Созерцатель - страница 34

Шрифт
Интервал


В течение всей вечеринки она была радушной хозяйкой. И уделяла каждому из нас ровно столько внимания, сколько это было необходимо для поддержания веселья и раскованности. Все же основное внимание она уделяла Вениамину: всегда была рядом с ним – в комнате и на кухне, свивала гнездо под его боком, когда играли в карты, подпевала ему во время полуночного солирования на гитаре. Что она нашла в нем, кроме возраста? Ему было лет двадцать пять. Он производил впечатление уверенного в себе человека, давно вышедшего из студенческого обормотства. Зарабатывал самостоятельно где-то в институте астрофизики и казался самодостаточной, во всех смыслах взрослой личностью. Конечно, не чета тогдашним нам. Говорил, растягивая фразы, интеллектуально, подчас подчеркнуто заумно – так, что понимали его подчас только трое: он, его пришедший развлечься патлатый друг-балагур в рокерском прикиде и Ирина, привыкшая и, как догадываюсь, признававшая эту его возвышенность за респектабельность. Изюминкой его манеры общения были контрасты: от высокого, интеллектуального к веселому и подчас погранично пошлому. Этим он веселил себя и всех вокруг. Их негласная дуэль в остроумии с другом-балагуром была стержнем, на который нанизывалось общении нашей тусовки. И даже пошлости вызывали взрыв искренних эмоций в неискушенных таким контрастным общением студентах, смотревших и внимавших странным старшакам с бородой и в патлах с интересом. Особенно девчонки. Ирина же на все это смотрела с легким сарказмом, вставляла в разговор свои весомые аргументы и ластилась к Вениамину, словно закутывалась в уютный шерстяной плед.

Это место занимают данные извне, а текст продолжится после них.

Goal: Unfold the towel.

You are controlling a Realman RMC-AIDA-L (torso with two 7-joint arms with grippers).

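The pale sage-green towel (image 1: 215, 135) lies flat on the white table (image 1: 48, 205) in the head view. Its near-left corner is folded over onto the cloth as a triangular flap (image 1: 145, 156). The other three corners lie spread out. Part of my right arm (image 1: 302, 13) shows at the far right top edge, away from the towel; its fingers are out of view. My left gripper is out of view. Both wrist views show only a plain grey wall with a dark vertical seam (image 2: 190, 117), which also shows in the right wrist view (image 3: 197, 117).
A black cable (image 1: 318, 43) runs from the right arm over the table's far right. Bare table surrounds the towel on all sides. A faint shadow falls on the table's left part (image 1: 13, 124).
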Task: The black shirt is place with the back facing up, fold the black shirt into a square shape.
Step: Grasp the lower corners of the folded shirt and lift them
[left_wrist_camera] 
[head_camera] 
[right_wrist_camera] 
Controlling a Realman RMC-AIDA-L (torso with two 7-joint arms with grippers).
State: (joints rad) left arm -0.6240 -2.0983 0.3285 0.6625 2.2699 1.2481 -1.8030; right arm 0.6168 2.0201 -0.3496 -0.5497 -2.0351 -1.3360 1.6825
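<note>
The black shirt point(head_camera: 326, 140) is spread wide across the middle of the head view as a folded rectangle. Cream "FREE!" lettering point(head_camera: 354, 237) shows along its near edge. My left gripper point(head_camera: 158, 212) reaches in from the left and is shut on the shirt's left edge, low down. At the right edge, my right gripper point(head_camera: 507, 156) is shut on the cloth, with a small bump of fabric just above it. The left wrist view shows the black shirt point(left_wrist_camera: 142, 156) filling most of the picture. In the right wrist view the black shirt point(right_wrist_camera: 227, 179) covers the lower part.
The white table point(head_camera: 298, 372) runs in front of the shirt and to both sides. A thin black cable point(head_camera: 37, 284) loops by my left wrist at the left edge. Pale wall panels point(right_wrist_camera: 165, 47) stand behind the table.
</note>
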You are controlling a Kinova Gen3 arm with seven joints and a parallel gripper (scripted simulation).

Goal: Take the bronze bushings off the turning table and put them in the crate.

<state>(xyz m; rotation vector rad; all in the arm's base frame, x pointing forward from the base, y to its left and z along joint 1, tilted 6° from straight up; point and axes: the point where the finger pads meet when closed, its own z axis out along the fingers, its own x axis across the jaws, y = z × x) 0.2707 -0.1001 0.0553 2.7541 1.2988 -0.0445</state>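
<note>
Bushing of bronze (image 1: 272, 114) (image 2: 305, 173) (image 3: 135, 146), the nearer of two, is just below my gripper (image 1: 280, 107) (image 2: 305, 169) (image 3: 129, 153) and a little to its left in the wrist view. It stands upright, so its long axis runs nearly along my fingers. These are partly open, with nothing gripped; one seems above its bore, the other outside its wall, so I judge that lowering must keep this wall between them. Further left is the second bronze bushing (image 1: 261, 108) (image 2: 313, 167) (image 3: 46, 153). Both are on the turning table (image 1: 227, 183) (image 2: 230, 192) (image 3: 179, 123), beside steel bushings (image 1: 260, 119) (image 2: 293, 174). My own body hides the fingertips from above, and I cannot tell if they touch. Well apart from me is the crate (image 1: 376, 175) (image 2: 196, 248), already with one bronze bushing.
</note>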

Он же ухаживал за ней по-взрослому: не прожигал влюбленным взглядом, не откидывал с ее глаз спадавшие пряди, не произносил тостов, посвященных ей. Все его внимание к ней ограничивалось добрыми шутками по поводу ее излишней серьезности к серьезным вопросам (профессия, любовь, политика и вера), упертости в спорах и капризности к обстоятельствам. Он обволакивал ее своей взрослостью, наливал мартини – ровно столько, сколько ей нравилось, чтобы было в бокале – и каждый раз, поднося пепельницу, корил за частое курение. Все тайное оставлялось на потом.

Все, кто побывал на ее квартирниках, должны были потом входить в доверительный круг ее общения. Конечно, доверительный в относительных пределах. Нежелательно было отдаляться, отказываться, отплывать в другие компании и сферы интересов. За это тебя вносили в списки отчужденных и больше не звали. Впрочем, все было ненавязчиво – просто не делились планами, и ты тихо дрейфовал куда нравилось. Только в твою сторону больше не смотрели, не слышали твоего мнения, игнорировали. Благородно так, без видимых ссор и обид. Как само собой разумеющееся.